This chapter provides a description of NCSA HDF, the reasons behind its creation, and a brief description of HDF application software.
What Is Hierarchical Data Format?
The Hierarchical Data Format (HDF) is a multi-object file structure that is designed to facilitate the sharing of data among people, projects, and machines on a network (Fig. 1.1). HDF was created at the National Center for Supercomputing Applications (NCSA) to serve the needs of diverse groups of scientists working on supercomputing projects of many kinds.
Figure 1.1 HDF: A File Format for Scientific Data in a Distributed Environment
Why Was HDF Created?
Scientists commonly generate and process data files on several different machines, use various software packages to process files, and share data files with others who use different machines and software.

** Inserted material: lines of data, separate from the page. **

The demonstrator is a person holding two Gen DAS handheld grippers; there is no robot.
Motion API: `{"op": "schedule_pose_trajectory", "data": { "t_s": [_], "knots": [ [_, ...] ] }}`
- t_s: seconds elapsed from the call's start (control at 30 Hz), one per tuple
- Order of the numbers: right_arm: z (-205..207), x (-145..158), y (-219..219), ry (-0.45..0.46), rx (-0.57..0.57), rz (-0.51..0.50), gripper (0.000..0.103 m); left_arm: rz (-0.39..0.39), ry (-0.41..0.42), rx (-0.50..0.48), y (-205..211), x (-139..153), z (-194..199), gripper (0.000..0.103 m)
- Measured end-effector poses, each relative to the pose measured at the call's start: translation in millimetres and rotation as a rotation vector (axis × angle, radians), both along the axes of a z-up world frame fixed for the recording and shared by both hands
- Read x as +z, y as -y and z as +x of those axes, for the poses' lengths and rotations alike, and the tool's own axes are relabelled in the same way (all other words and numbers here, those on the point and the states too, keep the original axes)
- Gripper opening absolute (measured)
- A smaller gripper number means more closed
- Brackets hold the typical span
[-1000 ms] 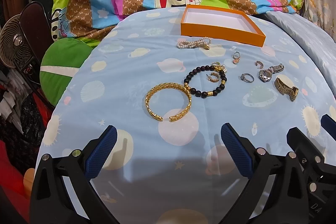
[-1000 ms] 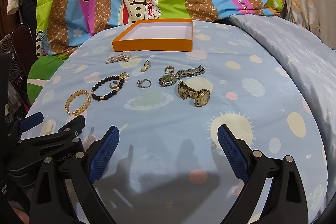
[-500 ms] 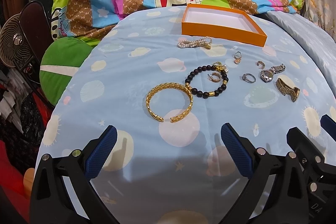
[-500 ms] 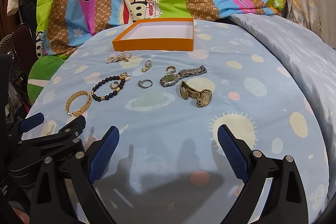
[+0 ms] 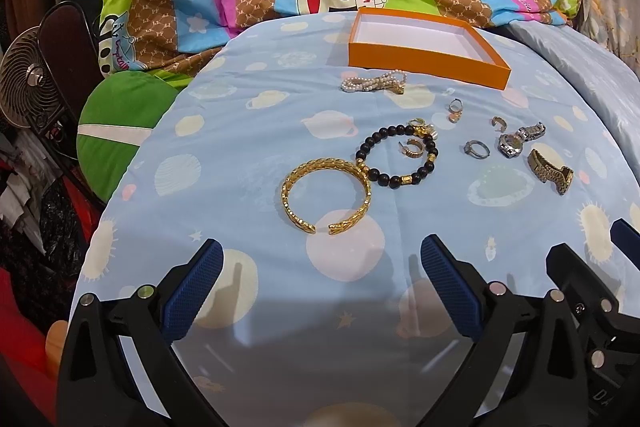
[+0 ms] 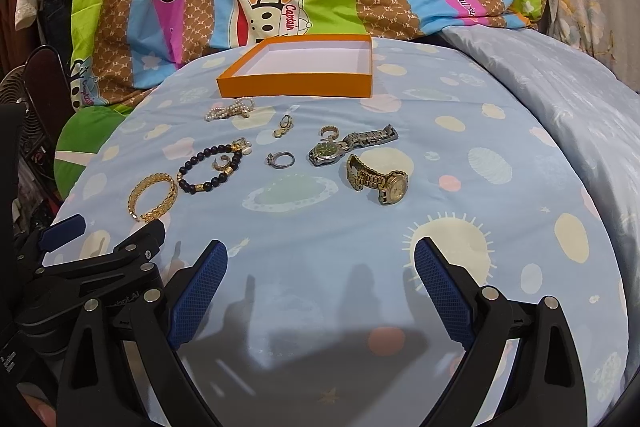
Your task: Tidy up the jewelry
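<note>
Directly ahead of the left gripper (image 5: 322, 283), wide open and empty, lies the gold bangle (image 5: 326, 195), its gap facing the gripper; the right gripper (image 6: 320, 283), equally spread and empty, sits farther off.

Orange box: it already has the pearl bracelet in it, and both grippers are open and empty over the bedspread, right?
Not quite. The orange box is empty; the right wrist view shows only its white floor. The pearl bracelet lies on the bedspread just in front of it. The rest holds: left gripper and right gripper are open and empty.
</note>
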State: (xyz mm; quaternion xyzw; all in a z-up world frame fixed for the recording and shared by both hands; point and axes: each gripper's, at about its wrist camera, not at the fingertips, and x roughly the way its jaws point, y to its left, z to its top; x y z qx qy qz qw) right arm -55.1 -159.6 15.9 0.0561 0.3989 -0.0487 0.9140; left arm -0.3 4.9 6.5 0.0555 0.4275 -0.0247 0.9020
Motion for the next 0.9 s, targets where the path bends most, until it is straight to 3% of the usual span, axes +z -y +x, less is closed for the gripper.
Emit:
{"op": "schedule_pose_trajectory", "data": {
  "t_s": [0.63,0.9],
  "knots": [
    [0.3,-1.4,1.7,-0.010,-0.001,0.010,0.093,-0.006,-0.025,-0.004,-0.3,-1.7,1.4,0.097],
    [13.6,-7.3,22.1,-0.027,-0.042,0.009,0.093,0.006,-0.066,0.014,-2.1,-13.0,15.1,0.097]
  ]
}}
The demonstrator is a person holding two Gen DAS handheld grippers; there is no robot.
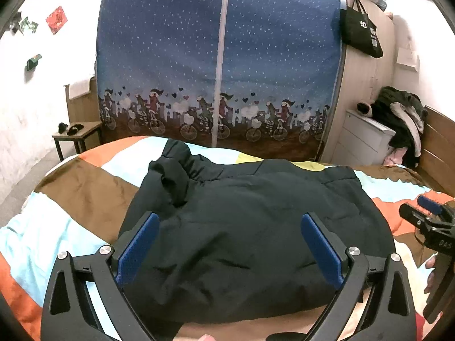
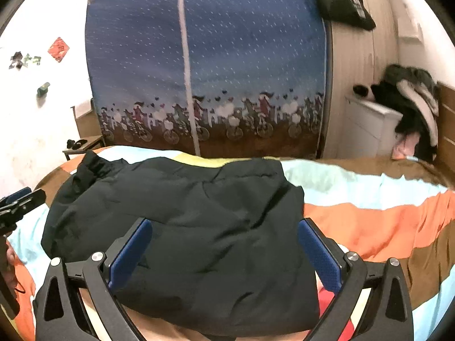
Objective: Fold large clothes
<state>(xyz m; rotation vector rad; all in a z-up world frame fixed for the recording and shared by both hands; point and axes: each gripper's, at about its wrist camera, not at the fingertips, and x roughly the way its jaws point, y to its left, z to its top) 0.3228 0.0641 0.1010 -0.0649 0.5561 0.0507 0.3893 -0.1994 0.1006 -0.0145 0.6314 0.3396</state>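
Spread on the striped orange, brown and pale-blue quilted bed (image 1: 85, 187), a bulky black padded jacket (image 1: 241, 227) is framed by the left gripper (image 1: 230, 244) and right gripper (image 2: 224, 247), jaws held wide and empty, seemingly so its near hem can be taken.

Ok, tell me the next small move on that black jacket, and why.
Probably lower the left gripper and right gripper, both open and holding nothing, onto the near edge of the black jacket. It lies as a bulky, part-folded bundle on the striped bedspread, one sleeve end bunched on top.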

Also, the mixture of information that scientists need to work with often varies from one file to another, even for the same application. Files may be conceptually related but physically separated; e.g., some data may be dispersed among different files, some in program code, and some in the minds of various users.
HDF addresses these problems by providing a general purpose file structure that does the following:
%Makes it possible for programs to obtain information about the data in a file from the file itself, rather than from another source
%Lets you store different mixtures of data and related information in different files, even when the files are processed by the same application program
%Standardizes the formats and descriptions of many types of commonly used datasets, such as raster images and scientific data
%Encourages the use of a common data format by all machines and programs that produce files containing a specific dataset
%Can be adapted to accommodate virtually any kind of data by defining new tags or new combinations of tags
HDF files are self-describing. For each data object in an HDF file, there are predefined tags that identify such information as the type of data, the amount of data, its dimensions, and its location in the file.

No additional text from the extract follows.